Privatisation has become one of the key policy debates in this year’s NSW state election.

Most of our members in many agencies have at least felt the threat of it, with the consequent job insecurity and erosion of working conditions uncomfortably breathing down their neck.

But perhaps nowhere has its absurdity been more exposed over the past 12 months than in the two privately operated prisons covered by your union – Clarence Correctional Centre at Grafton and Parklea Correctional Centre in northwest Sydney.

The companies that operate these gaols on behalf of the NSW Coalition Government – British multinational Serco and MTC respectively – have a business model where crime does pay … for their shareholders.

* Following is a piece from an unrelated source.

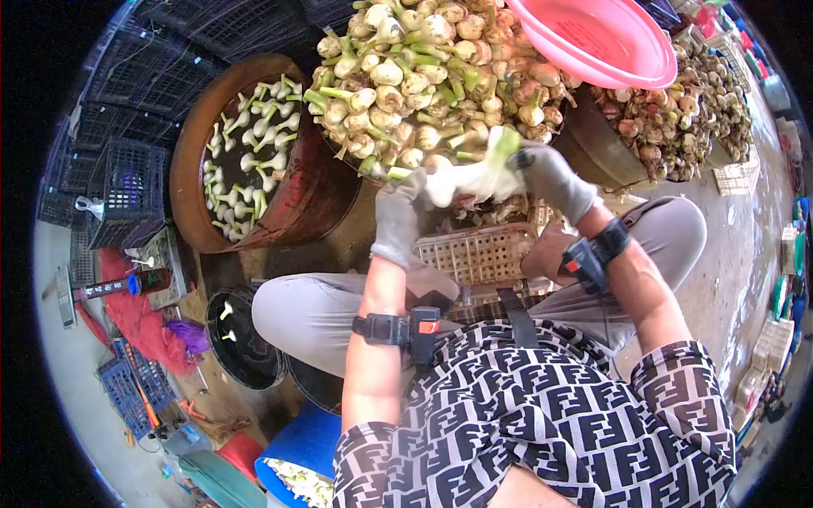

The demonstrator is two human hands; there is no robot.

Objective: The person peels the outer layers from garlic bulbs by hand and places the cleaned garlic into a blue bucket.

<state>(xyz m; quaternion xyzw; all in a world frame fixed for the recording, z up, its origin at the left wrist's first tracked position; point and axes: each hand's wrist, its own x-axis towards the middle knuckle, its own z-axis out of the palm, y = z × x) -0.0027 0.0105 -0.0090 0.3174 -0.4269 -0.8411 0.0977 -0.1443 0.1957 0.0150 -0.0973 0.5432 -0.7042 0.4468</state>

The idea that a corporation can make money from prisoners is repulsive to most, but there’s more. What is apparent in the PSA/CPSU NSW’s dealings with these companies is that they actually make their buck out of Prison Officers. Every shift that is short-staffed, and wages don’t have to be paid, is profit. Every post of every shift of every day where the Officers are paid less than what has been quoted to the government, is profit.

It’s vulture capitalism, where a business model dictates you have to cut so many corners that eventually you eat yourself.

What our members fear however is that the relentless scouring for short cuts for gain is compromising their safety. And it is no-one’s job to risk their well being in a dangerous work environment to boost a bottom line.

At Budget Estimates in October 2022, Minister for Corrections Dr Geoff Lee was asked why some gaols continue to remain with the private sector.

“They bring a sense of new ideas and innovation,” he replied.

For our members, the only innovation they are seeing by their corporate employers is wage cutting.

This is why over the past 12 months our members at both centres have taken industrial action. They know that low wages do not only hurt their family budget, but also make it difficult for the two companies to attract and retain staff, which means safety is compromised even further.

It is also an obvious outcome of the penny-pinching ethos they operate under.

The year 8 commerce theory that competition produces better outcomes doesn’t apply here – the “market” of possible operators is so small that this is a myth.

They are also less accountable than the public sector, hiding behind commercial-in-confidence to avoid their affairs being exposed to the taxpayer who funds them.

The arguments just don’t stack up.

Premier Perrottet famously described privatisation as the “golden key”. For our members, particularly in privately operated prisons, it is more like a broken lock.